FIDES ET RATIO: Last night I read Diana Hsieh’s essays/lectures “The Philosophical Underpinnings of Capitalism” and “Why Be an Atheist?“. I’ll get to the capitalism one in a moment; for now I just want to address the atheism one. Hsieh is a good, clear, fluent writer, and I found many of her analogies both helpful and entertaining.
As far as convincing me of stuff, the lecture didn’t do much, simply because the arguments she presents for belief in God are arguments I don’t believe anyway (first cause argument–why can’t the universe be the uncaused thing?), arguments I don’t even pretend to understand (argument from order, which she calls the argument from design but which I think would be more familiar to Catholics under the other name), and arguments that aren’t arguments (“I had a personal experience of Jesus’s presence”).

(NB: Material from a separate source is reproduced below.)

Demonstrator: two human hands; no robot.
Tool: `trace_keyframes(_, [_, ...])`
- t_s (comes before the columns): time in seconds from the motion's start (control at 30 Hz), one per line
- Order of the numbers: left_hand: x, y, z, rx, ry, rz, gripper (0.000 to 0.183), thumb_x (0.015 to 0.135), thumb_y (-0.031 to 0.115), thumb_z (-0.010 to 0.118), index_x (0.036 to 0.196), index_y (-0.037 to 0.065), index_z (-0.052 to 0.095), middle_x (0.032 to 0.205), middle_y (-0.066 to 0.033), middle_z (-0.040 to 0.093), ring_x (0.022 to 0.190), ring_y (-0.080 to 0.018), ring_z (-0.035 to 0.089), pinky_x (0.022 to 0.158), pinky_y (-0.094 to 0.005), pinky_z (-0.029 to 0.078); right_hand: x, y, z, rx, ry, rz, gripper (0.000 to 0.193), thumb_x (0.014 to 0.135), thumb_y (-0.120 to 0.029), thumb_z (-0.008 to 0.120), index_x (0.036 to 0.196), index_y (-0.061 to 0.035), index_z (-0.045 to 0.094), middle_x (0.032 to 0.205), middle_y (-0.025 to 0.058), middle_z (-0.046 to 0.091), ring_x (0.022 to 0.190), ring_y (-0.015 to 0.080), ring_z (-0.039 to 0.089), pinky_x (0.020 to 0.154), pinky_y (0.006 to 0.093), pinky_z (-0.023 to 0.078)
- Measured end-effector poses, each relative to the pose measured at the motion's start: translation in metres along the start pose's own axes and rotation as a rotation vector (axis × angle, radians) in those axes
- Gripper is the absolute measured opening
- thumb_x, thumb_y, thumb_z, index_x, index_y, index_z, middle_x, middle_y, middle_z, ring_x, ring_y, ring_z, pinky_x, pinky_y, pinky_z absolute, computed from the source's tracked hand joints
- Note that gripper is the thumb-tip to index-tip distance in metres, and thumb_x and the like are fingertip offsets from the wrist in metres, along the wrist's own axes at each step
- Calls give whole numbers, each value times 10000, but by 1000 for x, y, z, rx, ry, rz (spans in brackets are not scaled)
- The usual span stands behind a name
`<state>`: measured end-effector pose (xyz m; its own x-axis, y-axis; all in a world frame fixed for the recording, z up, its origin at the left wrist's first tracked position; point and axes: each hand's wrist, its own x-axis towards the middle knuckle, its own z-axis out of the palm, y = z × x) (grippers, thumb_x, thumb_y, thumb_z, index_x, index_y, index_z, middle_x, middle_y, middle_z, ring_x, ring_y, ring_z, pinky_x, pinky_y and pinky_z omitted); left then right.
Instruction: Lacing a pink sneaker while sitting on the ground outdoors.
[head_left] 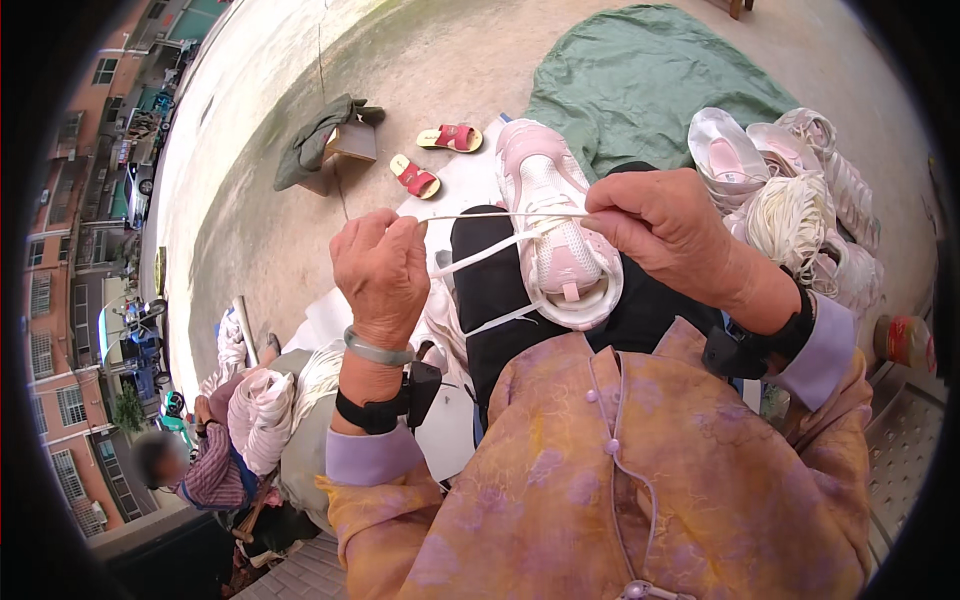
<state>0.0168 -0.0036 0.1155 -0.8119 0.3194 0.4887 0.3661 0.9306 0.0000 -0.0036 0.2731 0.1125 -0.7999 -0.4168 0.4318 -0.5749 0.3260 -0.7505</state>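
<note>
A pink and white sneaker (545, 170) lies across my lap on black trousers (490, 285), its toe pointing away from me. Above it, a white shoelace (480, 215) is stretched nearly level between my two hands. My left hand (375, 275) pinches one part of the lace, left of the shoe. At the shoe's right side, my right hand (670, 230) pinches the lace between thumb and forefinger. Another stretch of lace runs slanting from the eyelets toward my left hand, and a loose end hangs over the trousers near the heel.
Several pale sneakers and a bundle of white laces (790, 220) are piled at my right. Ahead lies a green cloth (650, 70). Red slippers (450, 138) and a box draped with dark cloth (345, 145) stand left of it. Another person (215, 470) sits at far left beside more laces.
</note>
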Motion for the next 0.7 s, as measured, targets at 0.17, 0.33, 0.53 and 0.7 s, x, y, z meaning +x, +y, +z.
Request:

I don’t know that there are “knockdown” arguments for God’s existence. I do think that a) reason can point out extraordinarily difficult choices, cf. the “Dostoyevsky meets Plato in the Richard Rorty Bar & Grill” stuff I do here (in case you’re wondering, yes, that is the SAME LINK that you have seen a million times if you read this blog a lot), and b) theistic, specifically Jewish or Christian, and Christian most of all, explanations of the world better fit our experience of things like wrongdoing, love, and beauty than atheistic explanations. So basically, Hsieh’s lecture simply didn’t touch on the philosophical paths that led me to pray, to ask with an open heart and mind whether God could be found (while trying not to indulge in wishful thinking, trying not to “have an experience of God’s presence” simply because it would be interesting!), to “ask, seek, and knock.” That’s not her fault, of course! It’s just the reason that engaging her actual arguments isn’t super-exciting for me. If my scarily scientifically-minded Catholic friends want to take her up on the argument from order, y’all can be my guests, but it’s really not a subject I feel qualified to treat confidently. Oh, and Occam’s Razor is a lot more complicated than she makes it sound, to the point of not being super helpful in this discussion, but whatever, that’s not something I want to blog about just at the moment. Maybe I’ll get into my problems with common uses of the razor later.
The one thing I did want to write about (after all that, now we finally approach the point of this post!) is a casual phrase toward the end of the lecture. Hsieh says, “Since people claim to know that God exists and that Jesus loves them for other irrational reasons (like faith)…” and in the margin I have written ARGH!
Rereading the paragraph, I’m honestly unsure what Hsieh means by “faith” here, so let me set out a few thoughts on faith and the non-rational. Faith, at least for Christians, does not mean “believing stuff at random.” The proper understanding of the faith/reason relationship is one I should hold off on until I’ve reread Fides et Ratio, but first let’s clear away some underbrush.
There are good but non-rational reasons for believing things. (I take “irrational” to mean “anti-rational, contrary to reason,” and “non-rational” to mean “not using the processes of syllogistic reasoning but not contrary to such reasoning.”) “Non-rational reasons” may sound like an oxymoron, but let’s take a look at one important example: aesthetic judgments. What process of syllogistic reasoning can lead us to conclude that Hamlet is a greater work of art than The Long Goodbye, or that Goodbye is nonetheless a terrific book? Beauty and sublimity are encounters, not conclusions of philosophic reasoning (although the conclusions we draw from reasoning may make it easier or harder for us to see or accept beauty or sublimity in certain places–for example, I’m not sure I could have found El Greco’s “Saint Sebastian” sublime rather than horrible before my conversion; I was very anti-depictions of Saint Sebastian in general).
So I think it might help clarify matters if, when we talk about “faith,” we cash out a little more clearly what the term means. Loving trust in someone’s promises–for example, God’s promises? (That’s a fairly standard Christian definition of one kind of faith.) Non-rational beliefs that nonetheless can be discussed, justified, or convincingly described? Everything that isn’t based on evidence of the senses + axioms of logic (“A is A”)? Random belief in whatever toxin happens to be flowing through the culture-stream? Many Objectivists write as if Christians themselves believe that faith is basically irrational rather than nonrational, leading the Objectivists to assume that faith is necessarily either random or a capitulation to an evil cultural trend. Cashing out the meaning of “faith” may be helpful for Objectivists who want to talk to Christians and other theists rather than simply about them. (I do realize that Hsieh’s speech was given to an Objectivist group, thus it wasn’t necessarily intended to speak to theists as well as about them; nonetheless I suspect that even essays directed toward explanation rather than persuasion will explain better if they take into account the self-understandings of the people being explained.)